While still prosecuting our enquiries for information on the literature of the streets, we often read of, and heard mention made of, a Mr. John Morgan, as one of the “Seven Bards of the Seven Dials” and his being best able to assist us in the matter we had in hand. The first glimpse we obtained of the Poet! in print was in an article entitled “The Bards of the Seven Dials and their Effusion” and published in “The Town,” of 1839, a weekly journal, conducted by the late Mr. Renton Nicholson, better known as “Baron Nicholson,” of Judge and Jury notoriety:—

REVIEW.

The Life and Death of John William Marchant, who suffered the extreme penalty of the law, in front of the Debtor’s door, Newgate, on Monday, July 8th, 1839, for the murder of Elizabeth Paynton, his fellow servant, on the seventeenth of May last, in Cadogan Place, Chelsea. By John Morgan. London: J. Catnach, 2 and 3, Monmouth Court, 7 Dials.

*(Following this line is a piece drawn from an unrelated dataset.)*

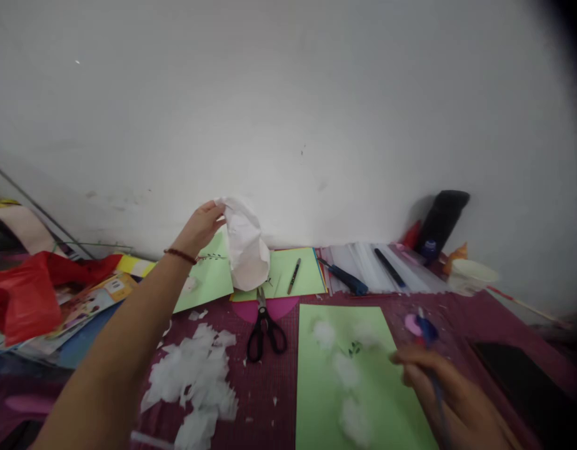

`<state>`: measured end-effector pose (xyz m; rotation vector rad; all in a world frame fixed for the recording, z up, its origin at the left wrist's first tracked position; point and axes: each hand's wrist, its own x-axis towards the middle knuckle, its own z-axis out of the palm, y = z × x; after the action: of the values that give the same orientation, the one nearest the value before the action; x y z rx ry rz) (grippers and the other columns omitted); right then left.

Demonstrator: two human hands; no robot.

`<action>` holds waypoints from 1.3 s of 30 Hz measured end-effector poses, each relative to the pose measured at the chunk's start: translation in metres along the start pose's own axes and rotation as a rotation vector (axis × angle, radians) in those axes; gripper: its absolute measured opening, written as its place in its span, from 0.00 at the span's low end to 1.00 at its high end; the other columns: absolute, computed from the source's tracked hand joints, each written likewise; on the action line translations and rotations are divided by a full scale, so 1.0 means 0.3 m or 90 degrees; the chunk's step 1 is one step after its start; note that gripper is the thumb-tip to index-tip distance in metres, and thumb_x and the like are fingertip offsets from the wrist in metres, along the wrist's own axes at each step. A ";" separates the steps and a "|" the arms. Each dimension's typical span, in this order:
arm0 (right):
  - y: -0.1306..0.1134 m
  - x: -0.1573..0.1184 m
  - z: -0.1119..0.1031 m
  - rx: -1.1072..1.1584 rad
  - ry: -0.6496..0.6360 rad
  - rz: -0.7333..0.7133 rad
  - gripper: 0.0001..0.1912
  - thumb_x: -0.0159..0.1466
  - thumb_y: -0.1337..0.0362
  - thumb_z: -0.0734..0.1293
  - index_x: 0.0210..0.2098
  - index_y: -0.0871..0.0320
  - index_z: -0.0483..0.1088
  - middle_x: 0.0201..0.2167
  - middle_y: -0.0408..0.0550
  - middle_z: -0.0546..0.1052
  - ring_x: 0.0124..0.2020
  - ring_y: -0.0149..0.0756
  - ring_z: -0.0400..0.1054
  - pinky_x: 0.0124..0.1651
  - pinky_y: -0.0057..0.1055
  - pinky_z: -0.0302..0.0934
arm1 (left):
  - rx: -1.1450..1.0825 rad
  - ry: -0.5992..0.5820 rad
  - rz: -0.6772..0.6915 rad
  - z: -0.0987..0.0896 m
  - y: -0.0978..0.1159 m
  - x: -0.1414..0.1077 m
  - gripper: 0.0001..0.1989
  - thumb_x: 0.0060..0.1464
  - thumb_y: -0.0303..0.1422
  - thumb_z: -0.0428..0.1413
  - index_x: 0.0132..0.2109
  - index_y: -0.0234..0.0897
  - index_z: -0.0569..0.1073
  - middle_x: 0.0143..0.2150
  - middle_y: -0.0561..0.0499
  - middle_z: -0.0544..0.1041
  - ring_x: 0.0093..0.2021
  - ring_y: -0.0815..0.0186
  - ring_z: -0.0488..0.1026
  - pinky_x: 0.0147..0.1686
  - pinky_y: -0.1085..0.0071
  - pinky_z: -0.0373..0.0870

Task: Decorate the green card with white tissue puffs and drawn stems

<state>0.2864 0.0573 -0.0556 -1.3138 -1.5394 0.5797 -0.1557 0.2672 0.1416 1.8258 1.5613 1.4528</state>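
Note:
My left hand (202, 226) pinches the top edge of a crumpled white paper sheet (247, 250), lifted upright near the wall at the back of the table. My right hand (450, 390) is closed and blurred at the lower right. A thin blue stick (439, 406) runs along its fingers; its kind cannot be made out. Under and left of this hand lies a light green sheet (316, 387) with white fluffy tufts (347, 371) and small painted green leaves (354, 348). A pink and a blue blurred item (427, 329) lie just beyond the fingers.
Black-handled scissors (265, 331) lie mid-table beside a pile of torn white paper pieces (194, 369). Behind are a pen (294, 276), a blue-handled tool (347, 279), clear strips (363, 265) and a white cup (471, 277). Red plastic (25, 300) lies left, a dark flat object (517, 381) right.

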 end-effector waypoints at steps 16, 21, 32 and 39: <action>-0.373 0.538 0.636 0.359 -0.122 -0.181 0.12 0.61 0.55 0.67 0.35 0.57 0.72 0.48 0.56 0.80 0.49 0.44 0.74 0.54 0.42 0.65 | 0.057 -0.142 0.251 0.239 -0.094 -0.489 0.38 0.52 0.32 0.58 0.69 0.39 0.57 0.70 0.38 0.58 0.70 0.53 0.57 0.67 0.52 0.55; -0.397 0.534 0.635 0.394 -0.091 -0.214 0.15 0.64 0.50 0.65 0.35 0.56 0.69 0.40 0.50 0.80 0.42 0.38 0.72 0.46 0.35 0.65 | 0.245 -0.060 0.198 0.272 -0.240 -0.418 0.48 0.40 0.30 0.65 0.68 0.30 0.55 0.68 0.32 0.62 0.68 0.45 0.58 0.66 0.49 0.53; -0.605 0.551 0.566 0.643 0.009 -0.238 0.15 0.69 0.52 0.62 0.30 0.52 0.59 0.18 0.33 0.57 0.18 0.26 0.54 0.25 0.26 0.57 | 0.421 -0.105 -0.035 0.354 -0.319 -0.252 0.14 0.58 0.29 0.52 0.50 0.33 0.72 0.37 0.40 0.80 0.43 0.54 0.78 0.42 0.65 0.69; -0.640 0.528 0.334 0.508 -0.014 -0.296 0.13 0.71 0.52 0.58 0.37 0.53 0.65 0.34 0.45 0.77 0.38 0.34 0.74 0.48 0.37 0.68 | 0.308 -0.094 0.032 0.295 -0.183 -0.292 0.34 0.47 0.34 0.62 0.62 0.33 0.66 0.62 0.35 0.70 0.64 0.47 0.64 0.62 0.54 0.61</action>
<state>0.1230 0.1700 0.1249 -0.3338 -1.3444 0.7872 -0.1003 0.2402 0.0202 2.1859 1.9200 0.9840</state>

The work is a quarto page, surrounded with a handsome black border. “Take no thought for to-morrow, what thou shalt eat, or what thou shalt put on,” says a certain writer, whose wisdom we all reverence, and then he adds “Sufficient unto the day is the evil thereof”—a remark particularly applicable to the bards of Seven Dials, whose pens are kept in constant employment by the fires, rapes, robberies, and murders, which, from one year’s end to the other, present them with a daily allowance of evil sufficient for their subsistence. But, at present, it is only one of these poets, “John Morgan,” as he modestly signs himself, whom we are about to notice; and as some of our readers may be curious to see a specimen of the poetry of Seven Dials, we shall lay certain portions of John Morgan’s last effusion before them, pointing out the beauties and peculiarities of the compositions as we go along. After almost lawyer-like particularity as to dates and places, the poem begins with an invocation from the murderer in propria personæ.

“Oh! give attention awhile to me,
All you good people of each degree;
In Newgate’s dismal and dreary cell,
I bid all people on earth farewell.”

Heaven forbid, say we, that all the people on earth should ever get in Newgate, to receive the farewell of such a blood-thirsty miscreant.